Directed By: Akiva Goldsman
Starring: Shree Crooks, Frank Grillo, Anna Torv, Jonah Beres, LaSaundra Gibson, Samantha Smith
Rated: R
Grade: B-

Seemingly abandoned after a strange global crisis and the death of her older brother, young Stephanie is doing her best to survive, despite the malevolent force that seems to be targeting her home. On the brink of giving up completely, her parents suddenly reappear and apologize for leaving her alone for so long. Still worried about the force that stalks their home, her father begins building a fence to surround the yard, and her brother’s decaying body is finally buried in the orchard beyond. Although things seem to be returning to normal, the force continues to appear. After a particularly violent attack, it’s revealed that Stephanie herself is the source of the chaos. After desperately trying to save their daughter, they run out of options and make one last attempt to stop the thing controlling her.

This locked room thriller, in which a stuffed turtle named Francis gets more screen time than the actors playing Stephanie’s parents, manages to remain interesting despite the fact that the first 20 minutes or so is showing Stephanie going about daily routines in her attempt to survive long enough for her parents to return. Shree Crooks does a wonderful job with the material, and she handles the range of emotions well. The actors playing her parents have a decent chemistry, though the movie doesn’t dedicate much time to exploring it since their return marks ramp up in the action and story progress. The story itself is interesting with a decent twist.

Most of the effects seem to be done practically, with CGI being used sparingly.

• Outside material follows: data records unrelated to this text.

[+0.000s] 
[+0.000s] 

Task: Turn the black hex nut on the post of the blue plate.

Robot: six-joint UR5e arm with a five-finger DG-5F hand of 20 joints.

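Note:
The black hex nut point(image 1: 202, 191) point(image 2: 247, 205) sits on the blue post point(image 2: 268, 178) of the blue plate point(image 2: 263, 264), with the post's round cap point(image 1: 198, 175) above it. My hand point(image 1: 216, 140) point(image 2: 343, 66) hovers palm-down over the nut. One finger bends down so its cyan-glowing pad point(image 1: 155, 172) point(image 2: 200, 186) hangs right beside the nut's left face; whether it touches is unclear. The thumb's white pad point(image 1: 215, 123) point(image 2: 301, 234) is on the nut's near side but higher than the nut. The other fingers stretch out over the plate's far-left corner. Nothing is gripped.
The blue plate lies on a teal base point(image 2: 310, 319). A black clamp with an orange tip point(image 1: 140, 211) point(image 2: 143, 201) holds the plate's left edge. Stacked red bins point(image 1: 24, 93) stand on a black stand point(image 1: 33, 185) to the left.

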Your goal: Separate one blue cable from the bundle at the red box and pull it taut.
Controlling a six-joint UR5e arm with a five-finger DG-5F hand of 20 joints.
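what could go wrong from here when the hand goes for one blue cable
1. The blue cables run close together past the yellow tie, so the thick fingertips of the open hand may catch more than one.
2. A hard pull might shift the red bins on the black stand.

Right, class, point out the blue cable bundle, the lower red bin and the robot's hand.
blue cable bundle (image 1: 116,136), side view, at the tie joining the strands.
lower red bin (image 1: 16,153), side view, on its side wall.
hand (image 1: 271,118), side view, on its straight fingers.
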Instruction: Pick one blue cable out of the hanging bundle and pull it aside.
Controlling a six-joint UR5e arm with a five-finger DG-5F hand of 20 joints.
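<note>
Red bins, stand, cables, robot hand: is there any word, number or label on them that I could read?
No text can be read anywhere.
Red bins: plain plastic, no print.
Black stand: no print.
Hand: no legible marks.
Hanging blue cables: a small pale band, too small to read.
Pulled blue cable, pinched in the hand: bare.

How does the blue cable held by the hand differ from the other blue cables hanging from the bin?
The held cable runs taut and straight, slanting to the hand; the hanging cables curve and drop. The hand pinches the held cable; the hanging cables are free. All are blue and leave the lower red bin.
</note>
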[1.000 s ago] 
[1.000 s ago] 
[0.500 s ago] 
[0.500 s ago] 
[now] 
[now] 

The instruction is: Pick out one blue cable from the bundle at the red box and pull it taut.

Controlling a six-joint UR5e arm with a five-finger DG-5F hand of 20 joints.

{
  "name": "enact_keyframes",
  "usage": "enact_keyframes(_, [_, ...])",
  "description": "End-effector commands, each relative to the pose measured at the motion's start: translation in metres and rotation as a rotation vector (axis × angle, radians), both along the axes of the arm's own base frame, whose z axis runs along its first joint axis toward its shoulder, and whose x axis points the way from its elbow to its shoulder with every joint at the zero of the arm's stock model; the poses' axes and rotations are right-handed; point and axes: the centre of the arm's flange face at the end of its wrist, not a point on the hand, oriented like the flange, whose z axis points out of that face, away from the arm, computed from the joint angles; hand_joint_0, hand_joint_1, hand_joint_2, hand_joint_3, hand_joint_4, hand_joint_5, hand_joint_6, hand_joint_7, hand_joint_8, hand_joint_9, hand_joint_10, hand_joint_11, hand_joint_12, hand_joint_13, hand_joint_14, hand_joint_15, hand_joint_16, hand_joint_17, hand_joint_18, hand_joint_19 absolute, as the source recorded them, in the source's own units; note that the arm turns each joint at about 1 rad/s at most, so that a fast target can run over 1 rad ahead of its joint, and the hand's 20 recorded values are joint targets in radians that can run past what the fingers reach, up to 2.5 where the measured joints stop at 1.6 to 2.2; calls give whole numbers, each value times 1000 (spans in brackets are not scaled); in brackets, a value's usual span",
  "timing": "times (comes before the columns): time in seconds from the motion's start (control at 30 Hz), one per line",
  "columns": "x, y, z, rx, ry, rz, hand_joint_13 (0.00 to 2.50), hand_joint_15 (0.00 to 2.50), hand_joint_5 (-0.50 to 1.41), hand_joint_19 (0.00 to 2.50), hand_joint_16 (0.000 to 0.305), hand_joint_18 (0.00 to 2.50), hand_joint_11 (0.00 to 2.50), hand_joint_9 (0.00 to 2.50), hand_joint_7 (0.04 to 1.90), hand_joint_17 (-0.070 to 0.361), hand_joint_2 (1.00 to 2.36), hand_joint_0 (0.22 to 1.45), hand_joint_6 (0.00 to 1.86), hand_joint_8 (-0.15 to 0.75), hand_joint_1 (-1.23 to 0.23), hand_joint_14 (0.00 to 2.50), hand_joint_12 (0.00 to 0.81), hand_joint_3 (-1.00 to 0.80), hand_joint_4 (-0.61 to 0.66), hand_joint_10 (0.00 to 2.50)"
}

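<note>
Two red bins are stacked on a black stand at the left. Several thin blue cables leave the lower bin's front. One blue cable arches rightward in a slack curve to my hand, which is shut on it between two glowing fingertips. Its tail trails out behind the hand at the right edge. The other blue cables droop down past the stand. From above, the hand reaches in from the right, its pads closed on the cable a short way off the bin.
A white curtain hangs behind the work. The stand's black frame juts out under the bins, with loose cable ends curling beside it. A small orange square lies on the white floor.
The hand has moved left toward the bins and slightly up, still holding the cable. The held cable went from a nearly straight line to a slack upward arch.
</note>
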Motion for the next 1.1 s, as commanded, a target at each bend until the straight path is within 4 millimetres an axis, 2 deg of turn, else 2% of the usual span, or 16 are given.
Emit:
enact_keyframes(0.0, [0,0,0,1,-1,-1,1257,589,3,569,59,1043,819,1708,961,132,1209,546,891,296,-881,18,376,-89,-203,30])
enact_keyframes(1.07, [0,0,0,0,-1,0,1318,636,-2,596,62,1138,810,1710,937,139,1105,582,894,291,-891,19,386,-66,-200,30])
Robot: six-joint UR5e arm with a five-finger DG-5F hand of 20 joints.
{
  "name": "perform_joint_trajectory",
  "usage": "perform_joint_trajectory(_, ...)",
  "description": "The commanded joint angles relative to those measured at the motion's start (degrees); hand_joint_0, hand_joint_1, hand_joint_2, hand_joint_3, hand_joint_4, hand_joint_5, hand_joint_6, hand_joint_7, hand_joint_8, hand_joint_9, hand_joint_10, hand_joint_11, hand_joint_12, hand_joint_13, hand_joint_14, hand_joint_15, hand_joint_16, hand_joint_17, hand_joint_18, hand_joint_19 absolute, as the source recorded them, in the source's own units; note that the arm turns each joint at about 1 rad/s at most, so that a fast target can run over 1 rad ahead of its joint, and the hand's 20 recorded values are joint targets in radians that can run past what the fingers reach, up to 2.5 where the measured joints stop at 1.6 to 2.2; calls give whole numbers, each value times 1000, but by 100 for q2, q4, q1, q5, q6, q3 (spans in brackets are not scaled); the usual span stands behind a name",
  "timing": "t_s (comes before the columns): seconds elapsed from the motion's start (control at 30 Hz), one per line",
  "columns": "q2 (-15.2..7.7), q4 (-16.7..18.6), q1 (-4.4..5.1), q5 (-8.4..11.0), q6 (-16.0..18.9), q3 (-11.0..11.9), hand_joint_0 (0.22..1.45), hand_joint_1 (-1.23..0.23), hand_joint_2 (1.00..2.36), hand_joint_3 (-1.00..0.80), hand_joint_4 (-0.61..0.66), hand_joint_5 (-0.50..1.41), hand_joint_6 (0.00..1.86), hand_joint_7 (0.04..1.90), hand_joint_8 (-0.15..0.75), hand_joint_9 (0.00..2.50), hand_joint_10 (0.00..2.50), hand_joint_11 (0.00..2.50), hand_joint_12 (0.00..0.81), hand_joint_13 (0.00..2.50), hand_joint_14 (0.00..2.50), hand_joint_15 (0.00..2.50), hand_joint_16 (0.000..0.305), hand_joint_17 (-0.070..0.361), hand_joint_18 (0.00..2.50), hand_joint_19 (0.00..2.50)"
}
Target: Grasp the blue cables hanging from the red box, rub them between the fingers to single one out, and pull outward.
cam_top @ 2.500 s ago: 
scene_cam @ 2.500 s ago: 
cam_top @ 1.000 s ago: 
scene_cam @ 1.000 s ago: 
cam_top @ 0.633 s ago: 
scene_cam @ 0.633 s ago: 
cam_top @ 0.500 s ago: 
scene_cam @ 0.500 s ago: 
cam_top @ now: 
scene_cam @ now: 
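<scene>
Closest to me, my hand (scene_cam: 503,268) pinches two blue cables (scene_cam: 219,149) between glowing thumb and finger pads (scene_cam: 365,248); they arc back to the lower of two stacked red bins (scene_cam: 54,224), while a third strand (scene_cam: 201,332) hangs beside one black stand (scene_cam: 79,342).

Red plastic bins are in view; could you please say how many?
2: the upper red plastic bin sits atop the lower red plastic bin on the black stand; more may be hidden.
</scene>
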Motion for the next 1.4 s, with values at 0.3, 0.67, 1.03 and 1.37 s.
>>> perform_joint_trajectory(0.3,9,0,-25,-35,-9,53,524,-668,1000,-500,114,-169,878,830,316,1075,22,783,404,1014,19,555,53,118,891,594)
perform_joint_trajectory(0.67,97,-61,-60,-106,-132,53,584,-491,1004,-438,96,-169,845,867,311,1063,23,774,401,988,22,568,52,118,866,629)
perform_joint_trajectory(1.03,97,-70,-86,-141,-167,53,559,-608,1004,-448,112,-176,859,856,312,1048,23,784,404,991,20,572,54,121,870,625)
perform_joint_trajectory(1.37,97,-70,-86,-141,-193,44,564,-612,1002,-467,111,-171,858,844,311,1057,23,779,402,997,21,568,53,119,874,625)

What little CGI is used seems to be well done, and the background filler isn’t very noticeable.

Fans of thriller movies should enjoy this. There isn’t a lot of gore or language, so the rating is mostly for the intense sequences and some violence towards the end. Anyone who enjoys horror/thrillers wouldn’t be disappointed to spend the money to buy or rent this, and it should hold up for repeated viewings.

Stephanie is available free to stream through Netflix, and can also be rented from Redbox or Netflix home delivery service, or purchased from a participating store or on-line retailer.